What you will do:
Take from the material every line that contains the word "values".

(Beginning of Dataset extract)

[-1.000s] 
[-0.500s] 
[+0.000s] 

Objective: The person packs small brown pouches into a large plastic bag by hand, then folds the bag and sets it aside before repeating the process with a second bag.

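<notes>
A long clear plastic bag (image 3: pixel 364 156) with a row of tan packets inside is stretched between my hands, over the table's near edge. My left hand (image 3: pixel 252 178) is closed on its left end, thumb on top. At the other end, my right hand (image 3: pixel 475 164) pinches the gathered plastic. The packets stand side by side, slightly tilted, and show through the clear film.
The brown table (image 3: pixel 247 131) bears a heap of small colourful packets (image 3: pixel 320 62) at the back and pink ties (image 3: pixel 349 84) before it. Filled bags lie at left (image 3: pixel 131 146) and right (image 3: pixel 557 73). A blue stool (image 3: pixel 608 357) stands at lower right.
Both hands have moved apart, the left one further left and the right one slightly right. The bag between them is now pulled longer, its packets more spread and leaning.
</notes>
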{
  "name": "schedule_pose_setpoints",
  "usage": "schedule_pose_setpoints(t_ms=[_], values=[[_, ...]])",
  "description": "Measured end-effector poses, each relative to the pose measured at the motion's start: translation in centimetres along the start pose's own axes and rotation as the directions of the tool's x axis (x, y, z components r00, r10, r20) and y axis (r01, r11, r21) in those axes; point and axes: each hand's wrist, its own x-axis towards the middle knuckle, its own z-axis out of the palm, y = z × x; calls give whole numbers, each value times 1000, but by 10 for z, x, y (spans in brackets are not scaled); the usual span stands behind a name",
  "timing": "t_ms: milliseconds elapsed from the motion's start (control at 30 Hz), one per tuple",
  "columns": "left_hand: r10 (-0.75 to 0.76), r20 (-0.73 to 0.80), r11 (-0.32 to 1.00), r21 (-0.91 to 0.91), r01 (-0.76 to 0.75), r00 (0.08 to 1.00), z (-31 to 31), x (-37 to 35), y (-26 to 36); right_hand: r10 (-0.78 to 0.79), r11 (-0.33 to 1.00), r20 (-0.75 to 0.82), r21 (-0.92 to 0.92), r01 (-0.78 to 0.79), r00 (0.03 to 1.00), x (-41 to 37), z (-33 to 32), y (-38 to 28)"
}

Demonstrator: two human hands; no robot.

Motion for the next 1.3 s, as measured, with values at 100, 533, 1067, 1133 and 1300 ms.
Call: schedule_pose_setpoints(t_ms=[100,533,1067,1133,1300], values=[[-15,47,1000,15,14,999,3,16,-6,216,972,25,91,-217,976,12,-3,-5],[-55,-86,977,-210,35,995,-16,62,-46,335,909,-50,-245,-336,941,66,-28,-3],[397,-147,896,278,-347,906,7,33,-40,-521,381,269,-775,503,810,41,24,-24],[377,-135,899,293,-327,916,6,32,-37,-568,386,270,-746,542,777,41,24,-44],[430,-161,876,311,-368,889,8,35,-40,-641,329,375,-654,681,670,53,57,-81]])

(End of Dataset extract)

Answer to the problem:
  "usage": "schedule_pose_setpoints(t_ms=[_], values=[[_, ...]])",
Motion for the next 1.3 s, as measured, with values at 100, 533, 1067, 1133 and 1300 ms.
Call: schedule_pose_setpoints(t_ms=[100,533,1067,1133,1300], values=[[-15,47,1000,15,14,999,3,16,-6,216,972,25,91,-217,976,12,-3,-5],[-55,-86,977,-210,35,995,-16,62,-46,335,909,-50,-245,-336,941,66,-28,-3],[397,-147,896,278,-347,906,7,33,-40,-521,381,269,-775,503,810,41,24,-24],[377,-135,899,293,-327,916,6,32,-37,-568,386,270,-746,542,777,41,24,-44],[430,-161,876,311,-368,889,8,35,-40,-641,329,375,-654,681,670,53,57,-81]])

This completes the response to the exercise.